Aim of the exercise: Repeat the entries exactly but omit the pictures.
-- Data for this exercise follows --
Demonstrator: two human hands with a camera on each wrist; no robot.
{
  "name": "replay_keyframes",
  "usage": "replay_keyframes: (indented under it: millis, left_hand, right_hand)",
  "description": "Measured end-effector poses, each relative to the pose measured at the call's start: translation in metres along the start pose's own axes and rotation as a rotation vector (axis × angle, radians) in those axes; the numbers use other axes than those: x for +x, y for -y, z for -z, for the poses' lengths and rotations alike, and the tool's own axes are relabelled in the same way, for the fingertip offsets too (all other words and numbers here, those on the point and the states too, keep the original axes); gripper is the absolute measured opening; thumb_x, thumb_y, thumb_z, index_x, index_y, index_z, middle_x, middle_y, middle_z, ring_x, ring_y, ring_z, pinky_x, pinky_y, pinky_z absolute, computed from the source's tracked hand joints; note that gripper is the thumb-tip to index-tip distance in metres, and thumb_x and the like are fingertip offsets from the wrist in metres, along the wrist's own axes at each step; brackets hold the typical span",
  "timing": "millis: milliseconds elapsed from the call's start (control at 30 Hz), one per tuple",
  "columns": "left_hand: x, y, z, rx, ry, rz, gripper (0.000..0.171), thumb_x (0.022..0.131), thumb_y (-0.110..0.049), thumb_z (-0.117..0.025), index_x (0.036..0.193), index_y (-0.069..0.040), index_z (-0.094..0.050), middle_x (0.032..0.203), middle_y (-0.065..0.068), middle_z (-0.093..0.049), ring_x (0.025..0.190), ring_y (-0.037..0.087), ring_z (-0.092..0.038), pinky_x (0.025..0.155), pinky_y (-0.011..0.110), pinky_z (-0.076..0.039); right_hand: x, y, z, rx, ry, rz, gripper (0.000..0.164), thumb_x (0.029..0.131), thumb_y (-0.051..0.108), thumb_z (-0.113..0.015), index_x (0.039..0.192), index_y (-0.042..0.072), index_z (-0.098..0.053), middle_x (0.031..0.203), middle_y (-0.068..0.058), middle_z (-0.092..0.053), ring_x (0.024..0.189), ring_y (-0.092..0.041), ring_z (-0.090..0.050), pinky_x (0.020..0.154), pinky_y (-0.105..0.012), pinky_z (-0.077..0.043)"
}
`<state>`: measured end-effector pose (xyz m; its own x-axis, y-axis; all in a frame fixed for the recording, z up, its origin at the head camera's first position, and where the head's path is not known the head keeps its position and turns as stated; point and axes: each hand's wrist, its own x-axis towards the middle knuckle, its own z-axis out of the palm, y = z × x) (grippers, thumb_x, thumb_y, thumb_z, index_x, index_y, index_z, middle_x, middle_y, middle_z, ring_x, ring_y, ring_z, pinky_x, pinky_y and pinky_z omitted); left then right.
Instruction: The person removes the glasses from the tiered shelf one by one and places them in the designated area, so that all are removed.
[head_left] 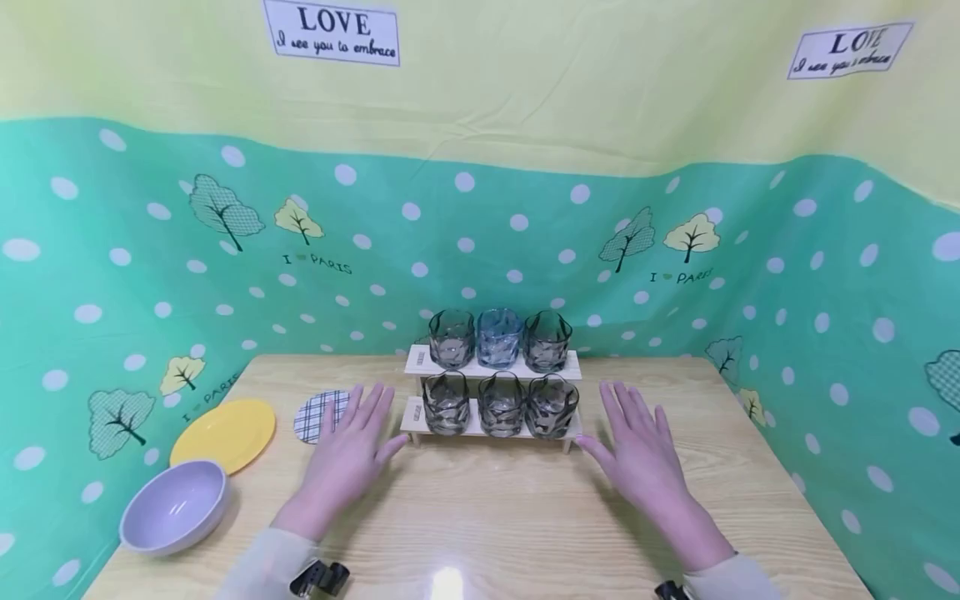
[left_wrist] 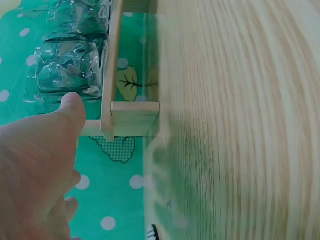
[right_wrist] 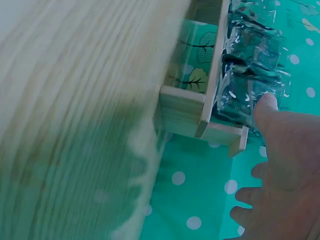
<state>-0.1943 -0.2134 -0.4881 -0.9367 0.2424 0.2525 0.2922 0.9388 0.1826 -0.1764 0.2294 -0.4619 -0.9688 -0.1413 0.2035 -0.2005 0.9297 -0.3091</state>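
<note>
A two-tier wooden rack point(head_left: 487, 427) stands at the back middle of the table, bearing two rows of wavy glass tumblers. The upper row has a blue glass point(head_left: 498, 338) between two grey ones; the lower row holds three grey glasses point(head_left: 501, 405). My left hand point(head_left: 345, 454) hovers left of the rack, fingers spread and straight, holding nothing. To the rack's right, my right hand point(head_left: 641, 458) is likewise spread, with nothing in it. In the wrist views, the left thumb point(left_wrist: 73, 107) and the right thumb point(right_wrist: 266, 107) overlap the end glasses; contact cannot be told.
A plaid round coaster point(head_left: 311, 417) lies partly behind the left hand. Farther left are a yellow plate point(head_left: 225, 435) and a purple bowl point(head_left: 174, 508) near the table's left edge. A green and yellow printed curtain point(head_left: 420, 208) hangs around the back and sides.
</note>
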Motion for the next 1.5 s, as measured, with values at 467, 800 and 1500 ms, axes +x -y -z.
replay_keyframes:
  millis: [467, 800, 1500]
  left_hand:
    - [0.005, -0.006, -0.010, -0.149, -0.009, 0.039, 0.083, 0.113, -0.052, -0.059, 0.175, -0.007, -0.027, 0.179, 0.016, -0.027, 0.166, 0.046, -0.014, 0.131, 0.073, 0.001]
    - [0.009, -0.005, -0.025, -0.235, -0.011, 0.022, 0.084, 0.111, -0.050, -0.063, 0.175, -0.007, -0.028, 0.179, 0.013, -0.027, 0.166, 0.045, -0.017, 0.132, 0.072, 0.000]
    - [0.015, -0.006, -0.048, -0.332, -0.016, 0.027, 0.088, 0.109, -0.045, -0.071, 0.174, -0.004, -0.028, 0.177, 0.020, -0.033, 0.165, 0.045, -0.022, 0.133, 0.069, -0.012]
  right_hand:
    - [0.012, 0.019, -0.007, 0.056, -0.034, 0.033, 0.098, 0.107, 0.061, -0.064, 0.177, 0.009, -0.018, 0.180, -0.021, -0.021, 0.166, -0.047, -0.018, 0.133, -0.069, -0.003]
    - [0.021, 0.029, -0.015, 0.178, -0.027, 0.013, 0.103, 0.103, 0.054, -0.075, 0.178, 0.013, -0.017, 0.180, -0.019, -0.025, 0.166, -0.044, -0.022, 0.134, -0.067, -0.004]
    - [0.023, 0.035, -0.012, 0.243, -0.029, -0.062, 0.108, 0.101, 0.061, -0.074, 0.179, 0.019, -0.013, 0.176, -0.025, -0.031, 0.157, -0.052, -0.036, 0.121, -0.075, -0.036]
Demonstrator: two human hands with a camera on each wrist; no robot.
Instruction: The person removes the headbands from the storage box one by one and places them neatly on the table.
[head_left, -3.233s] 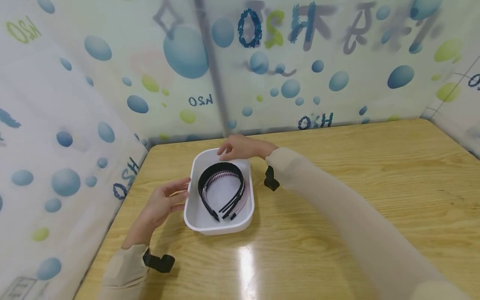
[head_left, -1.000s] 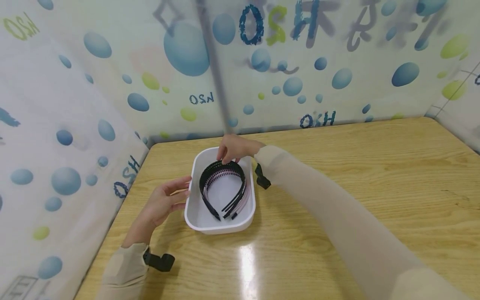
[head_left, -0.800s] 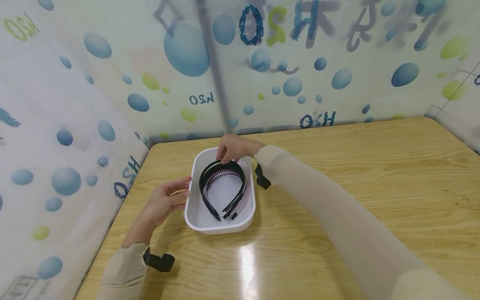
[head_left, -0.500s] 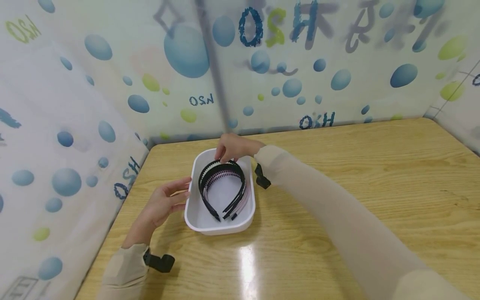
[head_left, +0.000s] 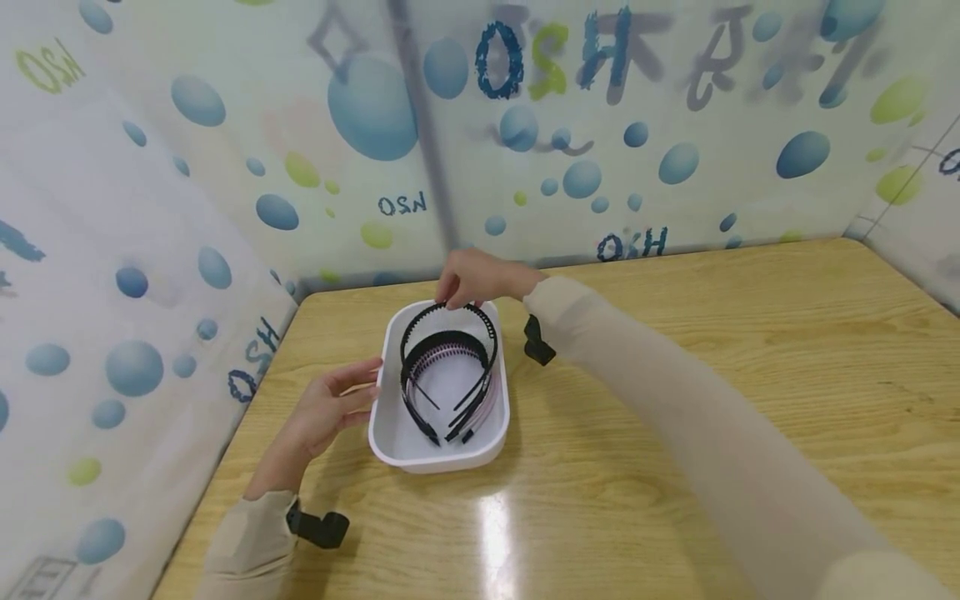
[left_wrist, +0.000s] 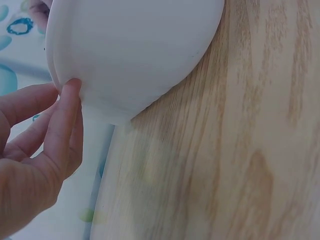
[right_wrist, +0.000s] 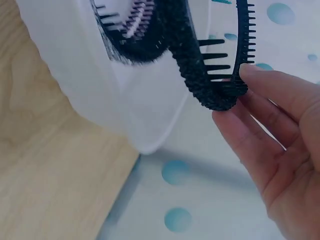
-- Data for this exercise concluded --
Exercise response:
Demonstrator: two human hands with a camera on each wrist; no robot.
{
  "name": "replay_keyframes",
  "usage": "replay_keyframes: (indented under it: millis, left_hand, right_hand)",
  "description": "Measured end-effector poses, each relative to the pose measured at the call's start: translation in metres along the start pose's own axes and rotation as a rotation vector (axis × angle, radians) in those axes; the numbers use other axes than those: x for +x, y for -y, z for -z, for the poses' lengths and rotations alike, and the tool's own axes are relabelled in the same way, for the fingertip offsets too (all other words and numbers here, those on the point and the states too, keep the original axes); gripper is the absolute measured opening; thumb_x, thumb_y, thumb_z, index_x, index_y, index_z, middle_x, middle_y, middle_z, ring_x, ring_y, ring_z, pinky_x, pinky_y, pinky_z absolute, computed from the source's tracked hand joints; note that gripper is the thumb-tip to index-tip distance in metres, and thumb_x and the like are fingertip offsets from the wrist in metres, along the wrist's own axes at each step; brackets hold the typical span",
  "timing": "millis: milliseconds elapsed from the call's start (control at 30 Hz), one per tuple",
  "columns": "left_hand: x, y, z, rx, ry, rz, gripper (0.000..0.171), thumb_x (0.022..0.131), thumb_y (-0.110..0.049), thumb_z (-0.117..0.025), index_x (0.036..0.193), index_y (-0.069..0.040), index_z (-0.094..0.050), middle_x (0.032..0.203), middle_y (-0.065..0.068), middle_z (-0.093..0.049), ring_x (0.025..0.190), ring_y (-0.037..0.087), ring_z (-0.092..0.038), pinky_x (0.025..0.155), pinky_y (-0.011..0.110), pinky_z (-0.076..0.039); right_hand: x, y, z, rx, ry, rz, gripper (0.000..0.164), thumb_x (0.029..0.131), thumb_y (-0.051..0.108), thumb_z (-0.113..0.015), index_x (0.039..0.192), index_y (-0.042..0.072), index_z (-0.098..0.053), middle_x (0.031..0.203), middle_y (-0.068..0.058), middle_z (-0.092..0.053), ring_x (0.024..0.189), ring_y (-0.092..0.041), ring_z (-0.090..0.050), pinky_x (0.020..0.154), pinky_y (-0.105..0.012), pinky_z (-0.077..0.043)"
}
`<state>`: measured end-effector pose (xyz m; its own x-axis, y-axis; all in a frame fixed for the recording, z up, its origin at the head camera's first position, and where the head's path is not known the head keeps its position and turns as stated; point and axes: each hand's wrist, its own x-axis towards the middle knuckle, its own z-axis out of the palm, y = z × x) (grippers, thumb_x, thumb_y, thumb_z, index_x, index_y, index_z, middle_x, middle_y, middle_z, ring_x, ring_y, ring_z, pinky_x, pinky_y and pinky_z omitted); left then right.
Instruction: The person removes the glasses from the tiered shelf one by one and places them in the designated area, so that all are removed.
[head_left] 
[left_wrist] 
[right_wrist] 
<state>-0.1943 -0.2134 -0.4881 -0.9367 0.2424 0.2525 0.2922 0.9388 0.1826 -0.1764 0.2294 -0.4619 -0.9688 -0.1413 0.2035 -0.2005 0.9297 -0.3091</state>
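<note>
A two-tier wooden rack point(head_left: 487, 427) stands at the back middle of the table, bearing two rows of wavy glass tumblers. The upper row has a blue glass point(head_left: 498, 338) between two grey ones; the lower row holds three grey glasses point(head_left: 501, 405). My left hand point(head_left: 345, 454) hovers left of the rack, fingers spread and straight, holding nothing. To the rack's right, my right hand point(head_left: 641, 458) is likewise spread, with nothing in it. In the wrist views, the left thumb point(left_wrist: 73, 107) and the right thumb point(right_wrist: 266, 107) overlap the end glasses; contact cannot be told.
A plaid round coaster point(head_left: 311, 417) lies partly behind the left hand. Farther left are a yellow plate point(head_left: 225, 435) and a purple bowl point(head_left: 174, 508) near the table's left edge. A green and yellow printed curtain point(head_left: 420, 208) hangs around the back and sides.
</note>
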Motion for the next 1.5 s, as measured, with values at 467, 800 and 1500 ms, axes +x -y -z.
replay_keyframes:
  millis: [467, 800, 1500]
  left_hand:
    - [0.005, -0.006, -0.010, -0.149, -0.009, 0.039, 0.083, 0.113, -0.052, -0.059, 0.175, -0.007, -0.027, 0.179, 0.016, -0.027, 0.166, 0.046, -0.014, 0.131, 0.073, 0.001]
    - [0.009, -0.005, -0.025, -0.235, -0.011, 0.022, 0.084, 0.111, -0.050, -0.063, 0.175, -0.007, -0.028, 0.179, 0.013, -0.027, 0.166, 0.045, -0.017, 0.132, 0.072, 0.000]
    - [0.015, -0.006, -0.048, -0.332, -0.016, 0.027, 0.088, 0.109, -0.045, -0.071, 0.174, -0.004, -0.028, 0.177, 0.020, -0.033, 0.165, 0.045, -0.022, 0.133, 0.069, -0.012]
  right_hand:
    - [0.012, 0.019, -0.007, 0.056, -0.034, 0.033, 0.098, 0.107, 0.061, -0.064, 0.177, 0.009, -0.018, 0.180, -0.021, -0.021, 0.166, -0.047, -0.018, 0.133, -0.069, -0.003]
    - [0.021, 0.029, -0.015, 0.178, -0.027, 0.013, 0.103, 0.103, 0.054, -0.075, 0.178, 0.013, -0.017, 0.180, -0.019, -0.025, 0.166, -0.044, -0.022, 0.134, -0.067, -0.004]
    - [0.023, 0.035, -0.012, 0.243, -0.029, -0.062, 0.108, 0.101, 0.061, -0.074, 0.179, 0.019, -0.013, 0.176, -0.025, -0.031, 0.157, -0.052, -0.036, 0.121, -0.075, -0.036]
Demonstrator: two human hands with a camera on each wrist; no robot.
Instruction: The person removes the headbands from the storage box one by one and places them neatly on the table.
[head_left, -3.233s] 
[head_left, -1.000s] 
[head_left, -0.800s] 
[head_left, -0.500s] 
[head_left, +0.000s] 
[left_wrist, +0.000s] 
[right_wrist, +0.000s] 

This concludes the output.